◆ ASSIGNMENT: Output must consist only of the lines of the material below from the one with "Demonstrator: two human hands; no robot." through the one with "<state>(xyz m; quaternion", each reproduced exactly; no pictures belong in it.

◆ INFORMATION:
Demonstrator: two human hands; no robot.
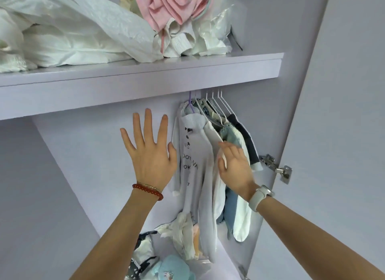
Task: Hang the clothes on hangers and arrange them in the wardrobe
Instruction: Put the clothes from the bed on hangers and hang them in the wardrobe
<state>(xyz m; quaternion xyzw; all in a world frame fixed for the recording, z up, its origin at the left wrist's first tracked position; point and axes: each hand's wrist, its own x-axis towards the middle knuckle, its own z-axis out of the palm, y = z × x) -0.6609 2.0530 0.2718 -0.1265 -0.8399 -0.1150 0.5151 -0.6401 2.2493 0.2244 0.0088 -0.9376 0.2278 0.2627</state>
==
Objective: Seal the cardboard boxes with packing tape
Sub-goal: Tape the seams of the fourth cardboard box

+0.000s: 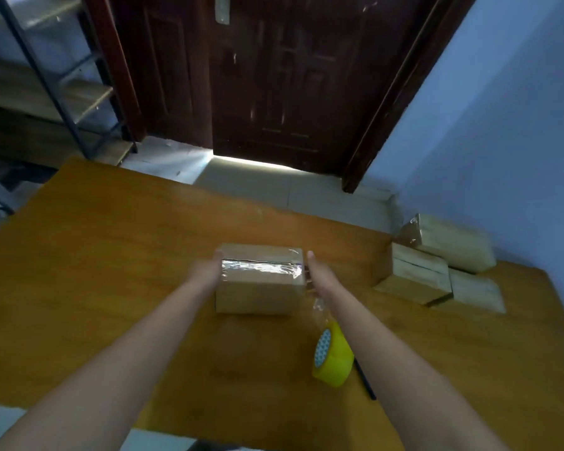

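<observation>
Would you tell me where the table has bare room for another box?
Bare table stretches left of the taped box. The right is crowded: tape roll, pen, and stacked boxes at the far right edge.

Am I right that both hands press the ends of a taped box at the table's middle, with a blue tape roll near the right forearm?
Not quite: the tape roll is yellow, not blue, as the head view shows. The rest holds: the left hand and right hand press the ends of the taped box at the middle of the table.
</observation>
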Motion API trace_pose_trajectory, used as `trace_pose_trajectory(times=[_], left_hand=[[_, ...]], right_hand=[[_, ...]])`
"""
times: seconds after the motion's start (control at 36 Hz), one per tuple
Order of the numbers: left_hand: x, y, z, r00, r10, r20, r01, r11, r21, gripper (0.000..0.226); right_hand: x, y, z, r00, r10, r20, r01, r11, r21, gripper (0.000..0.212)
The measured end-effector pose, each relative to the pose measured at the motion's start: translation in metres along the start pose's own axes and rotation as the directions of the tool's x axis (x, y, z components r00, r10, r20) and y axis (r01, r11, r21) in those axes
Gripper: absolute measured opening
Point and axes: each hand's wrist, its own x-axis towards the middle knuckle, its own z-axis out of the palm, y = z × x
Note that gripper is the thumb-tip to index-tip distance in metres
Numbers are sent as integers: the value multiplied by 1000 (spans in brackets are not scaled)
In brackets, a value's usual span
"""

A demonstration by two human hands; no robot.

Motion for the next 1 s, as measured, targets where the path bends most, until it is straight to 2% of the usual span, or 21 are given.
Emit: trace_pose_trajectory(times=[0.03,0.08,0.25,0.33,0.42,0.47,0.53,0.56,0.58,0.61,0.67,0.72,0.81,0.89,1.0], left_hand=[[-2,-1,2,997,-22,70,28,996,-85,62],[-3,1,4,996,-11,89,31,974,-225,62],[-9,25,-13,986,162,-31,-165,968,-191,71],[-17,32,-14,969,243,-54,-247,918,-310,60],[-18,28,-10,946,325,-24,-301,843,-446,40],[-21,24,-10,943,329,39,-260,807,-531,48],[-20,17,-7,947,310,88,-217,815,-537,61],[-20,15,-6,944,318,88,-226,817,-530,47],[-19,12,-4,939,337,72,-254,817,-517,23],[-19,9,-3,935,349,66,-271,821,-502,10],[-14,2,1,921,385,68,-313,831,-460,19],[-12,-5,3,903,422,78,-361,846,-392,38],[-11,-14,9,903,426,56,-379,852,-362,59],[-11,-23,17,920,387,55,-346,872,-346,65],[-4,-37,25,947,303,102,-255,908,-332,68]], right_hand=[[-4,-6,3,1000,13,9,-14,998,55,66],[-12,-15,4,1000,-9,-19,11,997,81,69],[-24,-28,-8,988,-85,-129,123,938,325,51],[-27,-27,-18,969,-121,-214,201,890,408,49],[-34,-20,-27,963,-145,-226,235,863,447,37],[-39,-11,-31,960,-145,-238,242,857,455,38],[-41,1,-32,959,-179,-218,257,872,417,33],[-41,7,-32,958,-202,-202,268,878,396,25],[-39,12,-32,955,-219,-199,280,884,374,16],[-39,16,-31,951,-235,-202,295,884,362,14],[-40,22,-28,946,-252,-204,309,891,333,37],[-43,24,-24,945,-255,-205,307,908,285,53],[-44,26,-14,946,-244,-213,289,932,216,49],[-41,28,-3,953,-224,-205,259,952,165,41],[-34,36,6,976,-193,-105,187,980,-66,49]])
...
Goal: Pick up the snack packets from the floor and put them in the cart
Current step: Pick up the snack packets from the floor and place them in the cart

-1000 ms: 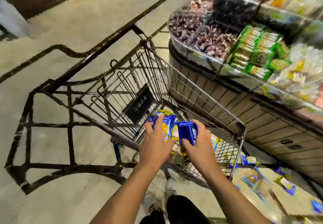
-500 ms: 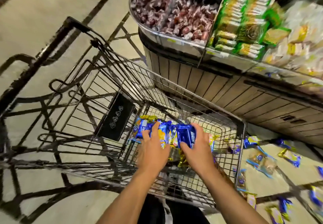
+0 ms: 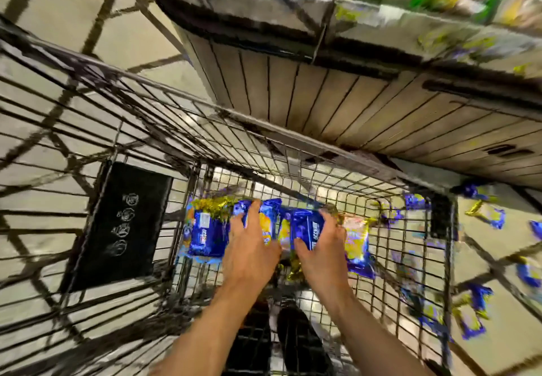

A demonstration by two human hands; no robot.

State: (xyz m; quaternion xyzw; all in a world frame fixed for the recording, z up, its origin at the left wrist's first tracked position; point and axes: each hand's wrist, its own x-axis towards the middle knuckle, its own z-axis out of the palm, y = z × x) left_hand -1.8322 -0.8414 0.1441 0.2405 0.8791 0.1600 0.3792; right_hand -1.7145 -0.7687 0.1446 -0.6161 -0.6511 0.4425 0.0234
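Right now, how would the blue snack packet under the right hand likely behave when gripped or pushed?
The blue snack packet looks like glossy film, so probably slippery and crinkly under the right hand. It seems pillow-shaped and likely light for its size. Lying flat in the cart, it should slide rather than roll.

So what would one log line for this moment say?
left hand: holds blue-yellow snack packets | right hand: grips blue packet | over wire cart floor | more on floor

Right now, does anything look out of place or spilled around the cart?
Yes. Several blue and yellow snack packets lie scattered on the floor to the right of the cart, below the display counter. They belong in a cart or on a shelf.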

◆ RESPONSE BOX:
Demonstrator: two human hands; no robot.
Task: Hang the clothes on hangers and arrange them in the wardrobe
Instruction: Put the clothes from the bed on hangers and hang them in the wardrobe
<state>(xyz m; quaternion xyzw; all in a world frame fixed for the recording, z up, its origin at the left wrist's first tracked position; point and axes: each hand's wrist, its own x-axis towards the middle knuckle, its own z-axis out of the palm, y = z × x) -0.6609 2.0530 0.2718 -0.1265 -0.8399 -0.1150 0.5151 -0.6401 2.2493 0.2244 0.0088 -0.9376 0.2278 0.2627</state>

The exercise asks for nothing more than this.